Why some lawmakers want to rethink Oklahoma’s judicial districts: Rep. Chris Kannady (R-OKC) has requested an interim study on District Attorney District and Judicial District consolidation. Many of the district attorney districts and judicial districts in the state are composed of the same counties, but not all. For example, both DA District 23 and Judicial District 23 are composed of Pottawatomie and Lincoln Counties. However, DA District 10 is composed of Osage and Pawnee Counties, but Pawnee County is in Judicial District 14 with Tulsa County [OK Policy].

Gov. Fallin delays implementation of Highway Patrol program using card ‘readers’ in asset forfeiture: After more than a week of mounting controversy, Oklahoma Gov. Mary Fallin has delayed implementation of a Department of Public Safety (DPS) program that would allow law enforcement officials easily to read magnetic strips on credit, debit and gift cards. DPS purchased a total of 20 card reader devices – assigning 16 of those to Highway Patrol officers — and had begun training on how to use them to secure assets (cash) on bank cards, debit cards and gift cards in instances where illegal activity (usually drug trafficking and transport) is suspected [CapitolBeatOK]. Several groups including OK Policy has asked the Governor for an executive order to stop the card reader program [Tulsa World].

Garvin County Jail worker disguised inmate as an officer to help transport immigrant detainees: A Garvin County transport deputy was fired after telling an inmate to dress as a fellow deputy and help him transport U.S. Immigration and Customs Enforcement detainees. Ted Williams, 45, was assigned to transport Aaron R. Hull, 35, on April 11 to Garvin County after Hull was arrested in Payne County for not paying court fines on a misdemeanor drug charge. While on their way to Garvin County, at about 12:45 p.m., Williams told Hull to put on a solid black windbreaker jacket and a deputy sheriff ball cap, according to jail inspection records from the state Health Department. Next, Williams removed Hull’s restraints and had Hull help handle federal immigration detainees at the Immigration and Customs Enforcement Processing Center in Oklahoma City [NewsOK].

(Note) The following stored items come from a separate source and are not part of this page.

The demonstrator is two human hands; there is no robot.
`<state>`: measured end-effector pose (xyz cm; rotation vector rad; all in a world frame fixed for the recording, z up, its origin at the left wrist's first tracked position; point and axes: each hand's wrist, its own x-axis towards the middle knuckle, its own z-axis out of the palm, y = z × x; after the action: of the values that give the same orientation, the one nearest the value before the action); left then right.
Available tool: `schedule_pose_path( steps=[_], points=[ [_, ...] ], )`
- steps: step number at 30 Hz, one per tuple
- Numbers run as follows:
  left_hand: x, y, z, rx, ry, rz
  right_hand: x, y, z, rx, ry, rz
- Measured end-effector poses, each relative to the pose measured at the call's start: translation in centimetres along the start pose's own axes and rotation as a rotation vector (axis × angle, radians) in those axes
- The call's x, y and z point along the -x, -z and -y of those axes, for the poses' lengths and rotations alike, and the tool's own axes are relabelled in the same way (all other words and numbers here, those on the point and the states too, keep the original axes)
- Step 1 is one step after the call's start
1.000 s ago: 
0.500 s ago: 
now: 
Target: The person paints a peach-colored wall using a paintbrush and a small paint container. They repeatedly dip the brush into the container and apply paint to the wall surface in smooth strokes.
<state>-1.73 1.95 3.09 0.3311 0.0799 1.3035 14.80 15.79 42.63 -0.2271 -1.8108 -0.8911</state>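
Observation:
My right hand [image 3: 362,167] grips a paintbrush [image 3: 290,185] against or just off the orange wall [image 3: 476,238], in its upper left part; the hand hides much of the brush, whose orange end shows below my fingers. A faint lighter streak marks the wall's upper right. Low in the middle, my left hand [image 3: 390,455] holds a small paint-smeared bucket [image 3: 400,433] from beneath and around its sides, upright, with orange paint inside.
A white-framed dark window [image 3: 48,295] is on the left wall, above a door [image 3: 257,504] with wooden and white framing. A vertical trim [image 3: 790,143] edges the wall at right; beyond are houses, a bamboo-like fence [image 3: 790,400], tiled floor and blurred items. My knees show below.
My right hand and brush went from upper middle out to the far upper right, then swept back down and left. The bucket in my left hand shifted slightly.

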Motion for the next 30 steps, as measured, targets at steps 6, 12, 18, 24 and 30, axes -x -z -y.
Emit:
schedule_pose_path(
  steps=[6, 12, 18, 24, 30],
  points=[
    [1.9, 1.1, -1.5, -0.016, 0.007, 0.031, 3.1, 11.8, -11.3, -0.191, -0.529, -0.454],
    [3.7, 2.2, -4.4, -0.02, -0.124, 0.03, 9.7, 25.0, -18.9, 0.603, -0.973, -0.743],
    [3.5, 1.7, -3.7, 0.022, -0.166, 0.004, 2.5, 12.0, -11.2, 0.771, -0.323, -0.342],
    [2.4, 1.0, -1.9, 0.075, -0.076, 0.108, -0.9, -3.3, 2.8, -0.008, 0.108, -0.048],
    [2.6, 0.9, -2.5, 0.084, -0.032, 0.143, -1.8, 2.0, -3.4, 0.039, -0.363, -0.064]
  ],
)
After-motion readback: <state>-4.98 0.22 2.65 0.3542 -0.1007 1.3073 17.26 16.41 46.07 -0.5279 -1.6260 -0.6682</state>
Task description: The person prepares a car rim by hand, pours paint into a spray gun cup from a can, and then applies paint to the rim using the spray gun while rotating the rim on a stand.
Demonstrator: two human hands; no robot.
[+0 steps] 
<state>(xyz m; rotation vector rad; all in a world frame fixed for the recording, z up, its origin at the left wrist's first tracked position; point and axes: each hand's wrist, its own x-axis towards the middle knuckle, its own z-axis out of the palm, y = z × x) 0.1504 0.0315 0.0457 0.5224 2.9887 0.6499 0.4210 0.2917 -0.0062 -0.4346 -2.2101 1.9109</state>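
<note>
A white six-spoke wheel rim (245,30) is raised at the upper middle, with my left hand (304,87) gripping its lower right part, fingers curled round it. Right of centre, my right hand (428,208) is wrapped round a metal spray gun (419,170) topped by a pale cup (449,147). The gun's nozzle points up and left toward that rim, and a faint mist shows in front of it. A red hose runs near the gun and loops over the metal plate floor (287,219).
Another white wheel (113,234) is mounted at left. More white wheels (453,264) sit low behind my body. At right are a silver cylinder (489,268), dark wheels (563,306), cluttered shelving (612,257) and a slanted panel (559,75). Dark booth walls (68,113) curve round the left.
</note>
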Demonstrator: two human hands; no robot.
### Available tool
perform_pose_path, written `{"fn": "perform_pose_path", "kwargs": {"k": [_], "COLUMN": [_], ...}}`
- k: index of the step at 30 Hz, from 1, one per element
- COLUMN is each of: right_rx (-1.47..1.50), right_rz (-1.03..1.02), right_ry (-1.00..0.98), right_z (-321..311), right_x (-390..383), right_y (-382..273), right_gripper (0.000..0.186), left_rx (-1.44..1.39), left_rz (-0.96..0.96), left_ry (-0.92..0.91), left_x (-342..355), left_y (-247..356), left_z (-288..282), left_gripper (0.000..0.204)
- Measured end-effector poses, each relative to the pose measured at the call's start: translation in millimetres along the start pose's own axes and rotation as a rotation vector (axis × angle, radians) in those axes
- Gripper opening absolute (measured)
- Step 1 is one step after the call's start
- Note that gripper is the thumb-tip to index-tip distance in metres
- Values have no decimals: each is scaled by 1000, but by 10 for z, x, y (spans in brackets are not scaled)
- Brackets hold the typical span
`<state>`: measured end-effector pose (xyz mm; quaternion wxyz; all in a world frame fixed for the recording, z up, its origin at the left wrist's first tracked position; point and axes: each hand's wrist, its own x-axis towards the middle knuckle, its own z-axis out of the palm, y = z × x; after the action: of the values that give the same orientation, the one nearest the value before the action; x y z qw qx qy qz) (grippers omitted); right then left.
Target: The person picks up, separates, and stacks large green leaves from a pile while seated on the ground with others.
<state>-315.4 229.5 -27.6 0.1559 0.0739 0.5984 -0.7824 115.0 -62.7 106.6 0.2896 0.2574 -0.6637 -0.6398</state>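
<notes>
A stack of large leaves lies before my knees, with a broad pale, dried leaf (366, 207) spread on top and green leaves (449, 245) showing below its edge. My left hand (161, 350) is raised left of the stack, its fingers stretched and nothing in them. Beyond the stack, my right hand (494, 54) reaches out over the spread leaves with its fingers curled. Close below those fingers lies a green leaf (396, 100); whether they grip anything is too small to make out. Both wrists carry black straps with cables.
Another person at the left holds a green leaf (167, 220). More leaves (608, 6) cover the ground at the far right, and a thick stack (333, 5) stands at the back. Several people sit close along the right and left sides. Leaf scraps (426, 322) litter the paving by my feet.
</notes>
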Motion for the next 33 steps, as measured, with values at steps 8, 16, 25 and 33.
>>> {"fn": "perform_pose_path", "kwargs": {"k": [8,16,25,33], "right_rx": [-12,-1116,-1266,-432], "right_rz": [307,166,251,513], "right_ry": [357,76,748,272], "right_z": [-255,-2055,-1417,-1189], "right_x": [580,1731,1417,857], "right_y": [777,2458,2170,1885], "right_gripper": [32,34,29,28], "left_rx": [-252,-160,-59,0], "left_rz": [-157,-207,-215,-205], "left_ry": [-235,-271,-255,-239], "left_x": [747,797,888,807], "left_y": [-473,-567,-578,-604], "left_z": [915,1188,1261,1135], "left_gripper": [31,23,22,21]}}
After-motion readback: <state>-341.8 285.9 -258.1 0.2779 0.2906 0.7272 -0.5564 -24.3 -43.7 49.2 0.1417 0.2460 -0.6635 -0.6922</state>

Groups voice opposition to state rep’s proposed study on ‘radical Islam’: Several organizations have voiced their objections to an Oklahoma legislator’s proposal for an interim study on “Radical Islam, Shariah Law, the Muslim Brotherhood and the radicalization process.” An open letter from various groups was recently sent to Oklahoma Speaker of the House Jeff Hickman asking him to reject State Rep. John Bennett’s request for the interim study. The organizations opposing Bennett’s request include the Dialogue Institute of Oklahoma City, Interfaith Alliance Foundation of Oklahoma, Interfaith Alliance of Tulsa, Oklahoma Center for Community and Justice, Oklahoma Conference of Churches, Jewish Federation of Greater Oklahoma City, Jewish Federation of Tulsa, Respect Diversity Foundation and Tulsa Metropolitan Ministry [NewsOK].

Quote of the Day

“Every year I hold a ‘win a trip’ contest to choose a university student to accompany me on a reporting trip to cover global poverty in places like Congo or Myanmar. This year we decided to journey as well to Tulsa, in the heartland of America, because the embarrassing truth is that welfare reform has resulted in a layer of destitution that echoes poverty in countries like Bangladesh.”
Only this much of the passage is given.